= A. Laurence Lyon =

Composer and professor

A. Laurence Lyon (1934–2006) was a composer of music, usually sacred music with a Latter-day Saint theme. He also served for 30 years as a professor at Western Oregon University.

Lyon was born in Rotterdam, Netherlands where his father, T. Edgar Lyon was serving as president of the Netherlands Mission of the Church of Jesus Christ of Latter-day Saints (LDS Church).

Lyon created his first composition at 12. He was first called as an organist for a congregation of the LDS Church when he was 16 years old. That same year, he wrote and premiered a sextet for brass and woodwinds at Granite High School in Salt Lake City, Utah. He served as a LDS Church missionary in the Netherlands Mission, and organized and directed the choir from that mission that sang at the dedication of the Swiss Temple. In 1958 he married Donna Reeder in the Salt Lake Temple.

After his mission, Lyon received a bachelor's degree from the University of Utah and a Ph.D. from the Eastman School of Music.
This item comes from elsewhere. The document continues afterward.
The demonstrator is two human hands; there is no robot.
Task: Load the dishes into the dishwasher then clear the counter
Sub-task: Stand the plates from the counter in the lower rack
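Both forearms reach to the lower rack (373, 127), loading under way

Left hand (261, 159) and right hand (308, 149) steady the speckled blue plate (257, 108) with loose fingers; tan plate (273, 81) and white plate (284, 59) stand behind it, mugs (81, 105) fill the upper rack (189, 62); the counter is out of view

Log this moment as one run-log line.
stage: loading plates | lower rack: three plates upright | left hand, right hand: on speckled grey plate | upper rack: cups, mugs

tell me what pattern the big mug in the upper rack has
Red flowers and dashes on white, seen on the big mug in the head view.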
From 1967 until 1997, Lyon was a professor of music at Western Oregon University. He was also president of Modern Music Methods, a publisher of string music for children.

Lyon has been involved with the music for many LDS Church temple dedications. He wrote an arrangement of "The Morning Breaks" specifically for the dedication of the Oakland California Temple and directed choirs that performed at the dedications of the Portland Oregon Temple and the Seattle Washington Temple.

Lyon served on multiple occasions in LDS bishoprics and on stake high councils. He was a member of the General Sunday School board in 1967 and of the general church music committee from 1985-1993. From 1999 until 2000, he and his wife served as missionaries in the Chile Osorno Mission.

Two of Lyon's works are included in the 1985 edition of the LDS Church hymnbook. They are "Each Life That Touches Ours For Good" and "Saints, Behold How Great Jehovah." He also wrote seven works in the Primary Children's Songbook.

Over 200 arrangements and compositions by Lyon were published. Many of his choral and organ works were featured on the Mormon Tabernacle Choir's weekly broadcasts. Among his works was the oratorio "Visions of Light and Truth," which was commissioned by BYU-Idaho.